Exercise details:
Exactly as written, set down the lines from the top of the entries through the line bearing "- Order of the", with every picture left out.

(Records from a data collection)
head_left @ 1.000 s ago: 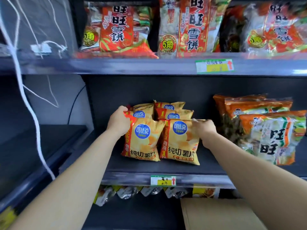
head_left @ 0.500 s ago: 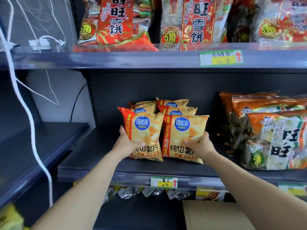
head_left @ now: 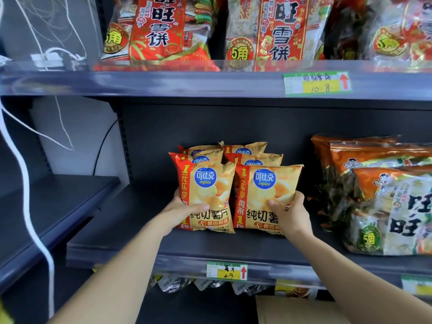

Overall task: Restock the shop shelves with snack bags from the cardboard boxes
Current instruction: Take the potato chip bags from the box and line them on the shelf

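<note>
Two rows of yellow-and-red chip bags stand upright on the dark middle shelf [head_left: 210,246]. My left hand [head_left: 181,210] grips the lower left edge of the front left chip bag [head_left: 205,195], thumb across its face. My right hand [head_left: 288,212] holds the lower right corner of the front right chip bag [head_left: 266,195] the same way. Behind them stand more chip bags [head_left: 243,152] of the same kind, mostly hidden. A cardboard box [head_left: 292,311] shows its top at the bottom edge, below the shelf.
Large orange rice-cracker bags [head_left: 385,195] fill the shelf's right side. Red rice-cracker bags [head_left: 159,31] line the upper shelf behind a clear rail with a price label [head_left: 316,83]. A white cord [head_left: 25,183] hangs at the left beside a lower dark shelf [head_left: 58,206].
Both hands slid from the tops of the front bags down to their lower corners. The front bags now stand more upright, and the view has come closer.
</note>
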`<state>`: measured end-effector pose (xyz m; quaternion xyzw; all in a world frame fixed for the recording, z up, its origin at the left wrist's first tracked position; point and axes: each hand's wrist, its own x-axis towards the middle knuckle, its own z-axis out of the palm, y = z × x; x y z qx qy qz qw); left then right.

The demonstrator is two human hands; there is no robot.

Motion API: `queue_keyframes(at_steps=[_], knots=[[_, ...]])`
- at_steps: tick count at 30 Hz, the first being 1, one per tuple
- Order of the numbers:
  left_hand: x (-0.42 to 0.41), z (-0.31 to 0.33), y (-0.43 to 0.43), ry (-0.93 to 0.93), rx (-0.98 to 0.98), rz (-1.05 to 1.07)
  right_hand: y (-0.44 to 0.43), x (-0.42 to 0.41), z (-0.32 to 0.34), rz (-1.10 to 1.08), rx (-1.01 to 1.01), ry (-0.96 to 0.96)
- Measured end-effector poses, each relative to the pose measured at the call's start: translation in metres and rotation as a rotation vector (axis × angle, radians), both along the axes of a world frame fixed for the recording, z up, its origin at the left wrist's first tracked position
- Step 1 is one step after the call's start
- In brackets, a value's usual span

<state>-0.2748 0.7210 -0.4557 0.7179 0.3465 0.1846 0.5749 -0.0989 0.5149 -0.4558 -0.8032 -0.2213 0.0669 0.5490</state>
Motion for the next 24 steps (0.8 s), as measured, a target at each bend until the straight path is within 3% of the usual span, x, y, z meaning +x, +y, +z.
queue_keyframes(at_steps=[16,24], knots=[[-0.01,-0.009,-0.011,-0.086,0.137,0.215,0.006,-0.011,0.003,0.097,-0.08,-0.026],[-0.012,-0.011,-0.013,0.034,0.212,0.179,-0.002,-0.013,0.009,0.166,-0.19,0.029]])
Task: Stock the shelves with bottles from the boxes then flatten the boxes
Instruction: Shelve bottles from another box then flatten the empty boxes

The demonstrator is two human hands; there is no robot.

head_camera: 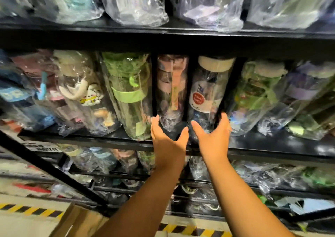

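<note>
A black metal shelf (101, 140) holds a row of plastic-wrapped bottles. In the middle stand a pink-patterned bottle (170, 84) and a clear bottle with a cream cap and a red round label (208, 90). My left hand (167, 139) is spread around the base of the pink-patterned bottle, fingers apart. My right hand (213, 137) cups the base of the cream-capped bottle, thumb and fingers on either side of it. Whether either hand truly grips its bottle is unclear. A green bottle (130, 95) stands just left of my left hand.
More wrapped bottles fill the upper shelf (163, 32) and the lower shelves (253, 187). A brown cardboard box (78, 220) sits at the bottom left on the floor, which has yellow-black hazard stripes (27, 209). Another green bottle (255, 95) stands right of my right hand.
</note>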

Task response:
head_left @ 1.000 s ago: 
head_left @ 0.500 s ago: 
head_left @ now: 

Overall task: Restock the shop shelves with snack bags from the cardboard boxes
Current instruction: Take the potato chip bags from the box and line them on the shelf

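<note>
Two rows of yellow-and-red chip bags stand upright on the dark middle shelf [head_left: 210,246]. My left hand [head_left: 181,210] grips the lower left edge of the front left chip bag [head_left: 205,195], thumb across its face. My right hand [head_left: 288,212] holds the lower right corner of the front right chip bag [head_left: 266,195] the same way. Behind them stand more chip bags [head_left: 243,152] of the same kind, mostly hidden. A cardboard box [head_left: 292,311] shows its top at the bottom edge, below the shelf.
Large orange rice-cracker bags [head_left: 385,195] fill the shelf's right side. Red rice-cracker bags [head_left: 159,31] line the upper shelf behind a clear rail with a price label [head_left: 316,83]. A white cord [head_left: 25,183] hangs at the left beside a lower dark shelf [head_left: 58,206].
Both hands slid from the tops of the front bags down to their lower corners. The front bags now stand more upright, and the view has come closer.
</note>
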`<state>`: measured end-effector pose (xyz m; quaternion xyzw; all in a world frame fixed for the recording, z up, its origin at the left wrist's first tracked position; point and axes: each hand's wrist, its own x-axis towards the middle knuckle, its own z-axis out of the palm, y = z × x; x y z qx qy qz qw); left then right.

The demonstrator is two human hands; there is no robot.

Motion API: `queue_keyframes(at_steps=[_], knots=[[_, ...]])`
- at_steps: tick count at 30 Hz, the first being 1, one per tuple
- Order of the numbers:

That completes the response.